**YOUR TASK:** Return each line of the data that follows exactly as it reads.

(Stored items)
---

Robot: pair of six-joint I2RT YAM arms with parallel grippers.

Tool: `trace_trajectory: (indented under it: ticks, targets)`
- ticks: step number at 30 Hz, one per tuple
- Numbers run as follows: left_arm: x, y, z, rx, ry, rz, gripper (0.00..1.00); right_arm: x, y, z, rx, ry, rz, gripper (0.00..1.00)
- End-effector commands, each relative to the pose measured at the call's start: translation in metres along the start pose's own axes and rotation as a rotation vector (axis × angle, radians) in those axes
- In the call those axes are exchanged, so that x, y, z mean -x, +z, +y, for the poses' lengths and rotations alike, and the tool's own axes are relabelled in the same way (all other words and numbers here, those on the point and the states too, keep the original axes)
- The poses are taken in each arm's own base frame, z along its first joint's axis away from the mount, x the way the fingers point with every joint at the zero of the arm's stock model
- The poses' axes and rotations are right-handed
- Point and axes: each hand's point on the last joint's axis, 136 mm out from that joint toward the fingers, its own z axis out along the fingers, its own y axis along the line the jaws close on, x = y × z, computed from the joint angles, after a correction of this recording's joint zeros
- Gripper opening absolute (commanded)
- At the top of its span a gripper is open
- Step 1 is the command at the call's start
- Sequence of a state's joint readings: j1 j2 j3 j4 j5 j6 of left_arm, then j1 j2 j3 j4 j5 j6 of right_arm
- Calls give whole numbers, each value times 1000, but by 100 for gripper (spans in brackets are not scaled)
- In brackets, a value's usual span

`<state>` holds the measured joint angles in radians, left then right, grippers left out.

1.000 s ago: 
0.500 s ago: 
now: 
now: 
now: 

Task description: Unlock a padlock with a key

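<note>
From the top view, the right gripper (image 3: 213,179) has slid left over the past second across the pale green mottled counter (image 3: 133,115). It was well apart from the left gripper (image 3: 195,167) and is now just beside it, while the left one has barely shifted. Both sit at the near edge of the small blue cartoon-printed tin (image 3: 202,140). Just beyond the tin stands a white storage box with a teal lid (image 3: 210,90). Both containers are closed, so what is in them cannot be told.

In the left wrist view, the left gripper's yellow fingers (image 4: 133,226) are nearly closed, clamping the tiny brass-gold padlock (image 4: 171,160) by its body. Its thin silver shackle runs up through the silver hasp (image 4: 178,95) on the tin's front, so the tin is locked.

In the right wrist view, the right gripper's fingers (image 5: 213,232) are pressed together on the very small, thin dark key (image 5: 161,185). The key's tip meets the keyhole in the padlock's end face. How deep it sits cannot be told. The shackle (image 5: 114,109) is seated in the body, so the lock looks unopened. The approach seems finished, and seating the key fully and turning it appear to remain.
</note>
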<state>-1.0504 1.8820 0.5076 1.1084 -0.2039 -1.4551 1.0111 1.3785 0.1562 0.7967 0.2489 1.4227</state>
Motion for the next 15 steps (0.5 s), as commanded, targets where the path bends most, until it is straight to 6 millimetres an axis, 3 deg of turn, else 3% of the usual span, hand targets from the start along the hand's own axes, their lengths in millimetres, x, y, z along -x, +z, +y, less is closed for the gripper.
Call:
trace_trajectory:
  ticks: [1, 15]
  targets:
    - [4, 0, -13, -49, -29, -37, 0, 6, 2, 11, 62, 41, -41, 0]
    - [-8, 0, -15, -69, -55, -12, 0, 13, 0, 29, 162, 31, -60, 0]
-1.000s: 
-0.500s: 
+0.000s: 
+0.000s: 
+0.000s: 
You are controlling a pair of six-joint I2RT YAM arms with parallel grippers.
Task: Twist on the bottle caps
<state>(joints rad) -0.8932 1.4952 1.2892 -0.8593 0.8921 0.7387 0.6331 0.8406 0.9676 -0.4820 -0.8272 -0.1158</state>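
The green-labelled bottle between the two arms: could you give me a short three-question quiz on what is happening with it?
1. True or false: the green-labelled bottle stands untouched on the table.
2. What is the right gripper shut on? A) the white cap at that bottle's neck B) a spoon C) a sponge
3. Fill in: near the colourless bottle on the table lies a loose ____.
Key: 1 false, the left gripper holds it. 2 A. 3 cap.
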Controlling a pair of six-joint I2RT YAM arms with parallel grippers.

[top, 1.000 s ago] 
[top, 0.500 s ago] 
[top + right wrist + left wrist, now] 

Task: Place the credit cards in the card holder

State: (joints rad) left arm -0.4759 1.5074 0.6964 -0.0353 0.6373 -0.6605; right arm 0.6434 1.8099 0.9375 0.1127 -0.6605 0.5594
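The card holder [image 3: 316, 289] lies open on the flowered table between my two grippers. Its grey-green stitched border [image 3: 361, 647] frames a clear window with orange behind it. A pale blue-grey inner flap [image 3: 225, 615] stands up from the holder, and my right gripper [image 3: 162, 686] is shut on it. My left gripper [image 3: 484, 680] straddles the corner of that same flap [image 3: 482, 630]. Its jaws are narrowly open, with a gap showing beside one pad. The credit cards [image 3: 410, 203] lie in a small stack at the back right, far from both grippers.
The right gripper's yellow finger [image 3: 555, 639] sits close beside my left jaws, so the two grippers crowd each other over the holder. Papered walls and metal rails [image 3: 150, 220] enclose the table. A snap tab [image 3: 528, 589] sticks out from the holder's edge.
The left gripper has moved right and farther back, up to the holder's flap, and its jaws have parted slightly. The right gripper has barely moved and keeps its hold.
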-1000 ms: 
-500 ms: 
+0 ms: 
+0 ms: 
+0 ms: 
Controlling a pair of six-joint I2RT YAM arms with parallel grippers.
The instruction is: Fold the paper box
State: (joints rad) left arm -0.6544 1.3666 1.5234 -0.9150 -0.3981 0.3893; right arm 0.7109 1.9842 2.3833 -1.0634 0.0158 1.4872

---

**ANSWER SPACE:**
Robot: pair of six-joint I2RT YAM arms with parallel grippers.

Tool: `trace_trajectory: (indented under it: ticks, targets)`
- ticks: step number at 30 Hz, one per tuple
- Numbers run as follows: left_arm: x, y, z, rx, ry, rz, gripper (0.00..1.00); right_arm: x, y, z, rx, ry, rz, gripper (0.00..1.00)
- End-effector commands, each relative to the pose measured at the call's start: translation in metres along the start pose's own axes and rotation as a rotation vector (axis × angle, radians) in those axes
- In the call those axes are exchanged, so that x, y, z mean -x, +z, +y, for the poses' lengths and rotations alike, and the tool's own axes are relabelled in the same way (all other words and numbers here, those on the point and the states too, keep the original axes)
- The poses are taken in each arm's own base frame, z along its first joint's axis away from the mount, x the way the fingers point with every joint at the zero of the arm's stock model
- The poses' axes and rotations are right-handed
- Point and axes: each hand's point on the last joint's axis, 136 mm out from that joint toward the fingers, its own z axis out along the fingers, its own y axis along the line the jaws close on, x = y × z, computed from the joint angles, after a correction of this recording's joint zeros
- Gripper opening absolute (commanded)
- At the top of its span a gripper is open
- Step 1 is the command at the call's start
- Sequence of a state's joint readings: j1 j2 j3 j4 j5 j6 of left_arm, then j1 j2 j3 j4 j5 j6 of right_arm
- Calls give whole numbers, each value times 1000, but by 100 for gripper (spans in brackets are not scaled)
- In brackets, a value's usual span

`<state>` holds the measured joint angles in radians, left then right, grippers left out.

1.000 s ago: 
0.500 s ago: 
now: 
now: 
now: 

Task description: Unlock a padlock with a key

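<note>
From the top view, the right gripper (image 3: 213,179) has slid left over the past second across the pale green mottled counter (image 3: 133,115). It was well apart from the left gripper (image 3: 195,167) and is now just beside it, while the left one has barely shifted. Both sit at the near edge of the small blue cartoon-printed tin (image 3: 202,140). Just beyond the tin stands a white storage box with a teal lid (image 3: 210,90). Both containers are closed, so what is in them cannot be told.

In the left wrist view, the left gripper's yellow fingers (image 4: 133,226) are nearly closed, clamping the tiny brass-gold padlock (image 4: 171,160) by its body. Its thin silver shackle runs up through the silver hasp (image 4: 178,95) on the tin's front, so the tin is locked.

In the right wrist view, the right gripper's fingers (image 5: 213,232) are pressed together on the very small, thin dark key (image 5: 161,185). The key's tip meets the keyhole in the padlock's end face. How deep it sits cannot be told. The shackle (image 5: 114,109) is seated in the body, so the lock looks unopened. The approach seems finished, and seating the key fully and turning it appear to remain.
</note>
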<state>-1.0504 1.8820 0.5076 1.1084 -0.2039 -1.4551 1.0111 1.3785 0.1562 0.7967 0.2489 1.4227</state>
Motion for the next 15 steps (0.5 s), as commanded, targets where the path bends most, until it is straight to 6 millimetres an axis, 3 deg of turn, else 3% of the usual span, hand targets from the start along the hand's own axes, their lengths in millimetres, x, y, z along -x, +z, +y, less is closed for the gripper.
Call:
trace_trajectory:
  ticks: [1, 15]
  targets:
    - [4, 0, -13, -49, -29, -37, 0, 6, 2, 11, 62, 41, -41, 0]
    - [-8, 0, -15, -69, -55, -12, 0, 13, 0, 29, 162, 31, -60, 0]
-1.000s: 
-0.500s: 
+0.000s: 
+0.000s: 
+0.000s: 
You are controlling a pair of six-joint I2RT YAM arms with parallel grippers.
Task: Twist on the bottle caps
<state>(joints rad) -0.8932 1.4952 1.2892 -0.8593 0.8921 0.7387 0.6331 0.8406 0.9676 -0.4820 -0.8272 -0.1158</state>
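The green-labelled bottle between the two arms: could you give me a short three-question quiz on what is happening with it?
1. True or false: the green-labelled bottle stands untouched on the table.
2. What is the right gripper shut on? A) the white cap at that bottle's neck B) a spoon C) a sponge
3. Fill in: near the colourless bottle on the table lies a loose ____.
Key: 1 false, the left gripper holds it. 2 A. 3 cap.
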Controlling a pair of six-joint I2RT YAM arms with parallel grippers.

[top, 1.000 s ago] 
[top, 0.500 s ago] 
[top + right wrist + left wrist, now] 

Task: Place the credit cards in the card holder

State: (joints rad) left arm -0.4759 1.5074 0.6964 -0.0353 0.6373 -0.6605; right arm 0.6434 1.8099 0.9375 0.1127 -0.6605 0.5594
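The card holder [image 3: 316, 289] lies open on the flowered table between my two grippers. Its grey-green stitched border [image 3: 361, 647] frames a clear window with orange behind it. A pale blue-grey inner flap [image 3: 225, 615] stands up from the holder, and my right gripper [image 3: 162, 686] is shut on it. My left gripper [image 3: 484, 680] straddles the corner of that same flap [image 3: 482, 630]. Its jaws are narrowly open, with a gap showing beside one pad. The credit cards [image 3: 410, 203] lie in a small stack at the back right, far from both grippers.
The right gripper's yellow finger [image 3: 555, 639] sits close beside my left jaws, so the two grippers crowd each other over the holder. Papered walls and metal rails [image 3: 150, 220] enclose the table. A snap tab [image 3: 528, 589] sticks out from the holder's edge.
The left gripper has moved right and farther back, up to the holder's flap, and its jaws have parted slightly. The right gripper has barely moved and keeps its hold.
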-1000 ms: 
-500 ms: 
+0 ms: 
+0 ms: 
+0 ms: 
Controlling a pair of six-joint I2RT YAM arms with parallel grippers.
The instruction is: Fold the paper box
State: (joints rad) left arm -0.6544 1.3666 1.5234 -0.9150 -0.3981 0.3893; right arm 0.7109 1.9842 2.3833 -1.0634 0.0158 1.4872

Fully answered, the exercise is complete.